TASK GOAL: Drop the pictures and restate the rest of the listing word for word.

(DATASET SECTION begins)

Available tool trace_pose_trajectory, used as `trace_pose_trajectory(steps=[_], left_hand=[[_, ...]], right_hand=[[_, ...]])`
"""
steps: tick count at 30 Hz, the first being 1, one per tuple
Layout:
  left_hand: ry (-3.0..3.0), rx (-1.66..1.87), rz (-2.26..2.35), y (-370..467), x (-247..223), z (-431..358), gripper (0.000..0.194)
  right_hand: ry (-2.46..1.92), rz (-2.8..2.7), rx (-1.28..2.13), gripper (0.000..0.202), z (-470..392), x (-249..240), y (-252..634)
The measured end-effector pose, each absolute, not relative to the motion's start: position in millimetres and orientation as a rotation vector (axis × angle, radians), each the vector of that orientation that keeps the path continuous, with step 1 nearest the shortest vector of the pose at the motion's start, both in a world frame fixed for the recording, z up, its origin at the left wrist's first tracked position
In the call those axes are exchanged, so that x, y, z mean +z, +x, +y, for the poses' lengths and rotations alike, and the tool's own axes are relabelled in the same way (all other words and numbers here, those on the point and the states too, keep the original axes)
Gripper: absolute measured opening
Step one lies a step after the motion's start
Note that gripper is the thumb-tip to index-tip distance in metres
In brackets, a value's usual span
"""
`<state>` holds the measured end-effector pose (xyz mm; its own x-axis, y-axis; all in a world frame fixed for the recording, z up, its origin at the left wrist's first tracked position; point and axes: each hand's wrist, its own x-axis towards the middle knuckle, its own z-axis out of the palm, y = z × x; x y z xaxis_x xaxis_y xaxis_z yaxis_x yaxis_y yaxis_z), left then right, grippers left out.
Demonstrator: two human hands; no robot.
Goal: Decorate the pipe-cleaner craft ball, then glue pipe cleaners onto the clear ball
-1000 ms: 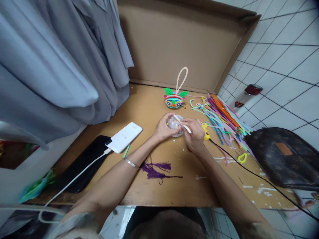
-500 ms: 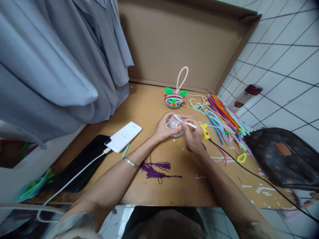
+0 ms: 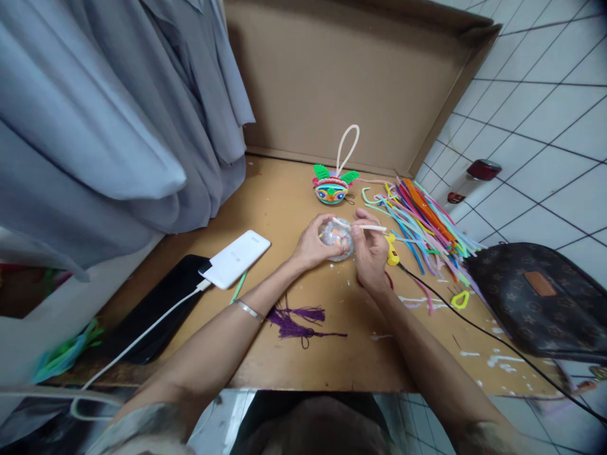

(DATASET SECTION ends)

OUTPUT FOR THIS EXERCISE:
Available tool trace_pose_trajectory, used as `trace_pose_trajectory(steps=[_], left_hand=[[_, ...]], right_hand=[[_, ...]])`
"""
steps: tick count at 30 Hz, the first being 1, one per tuple
Layout:
  left_hand: ry (-3.0..3.0), rx (-1.66..1.87), rz (-2.26..2.35), y (-370..467), x (-247..223), z (-431..358), gripper (0.000..0.194)
  right_hand: ry (-2.46..1.92), rz (-2.8..2.7), rx (-1.28..2.13), gripper (0.000..0.202), z (-470..392), x (-249..240), y (-252..634)
The measured end-effector pose, each absolute, not relative to the motion's start: position in millimetres and orientation as a rotation vector (axis × angle, radians), each the vector of that orientation that keeps the path continuous, with step 1 nearest the shortest vector of the pose at the motion's start, both in a world frame fixed for the recording, z up, its origin at the left wrist's first tracked position
In the call those axes are exchanged, so that x, y, z mean +z, +x, +y, for the poses' lengths and rotations alike, and the tool's own axes are relabelled in the same way (all other words and numbers here, those on the point and the states too, keep the original axes)
Gripper: absolute measured opening
Step one lies a step after the motion's start
Note that gripper is the thumb-tip to index-tip distance in metres
In brackets, a value's usual span
"""
`<state>` holds the measured end-effector pose (xyz mm; its own x-axis, y-axis; all in a world frame fixed for the recording, z up, its origin at the left wrist's first tracked position; point and axes: each hand's wrist, its own x-axis towards the middle knuckle, its own z-axis out of the palm, y = z × x; x y z xaxis_x xaxis_y xaxis_z yaxis_x yaxis_y yaxis_z), left then right, grippers left out.
Demonstrator: two human hands; no robot.
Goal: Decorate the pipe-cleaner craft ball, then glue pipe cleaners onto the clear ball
-1000 ms: 
-500 ms: 
+0 ms: 

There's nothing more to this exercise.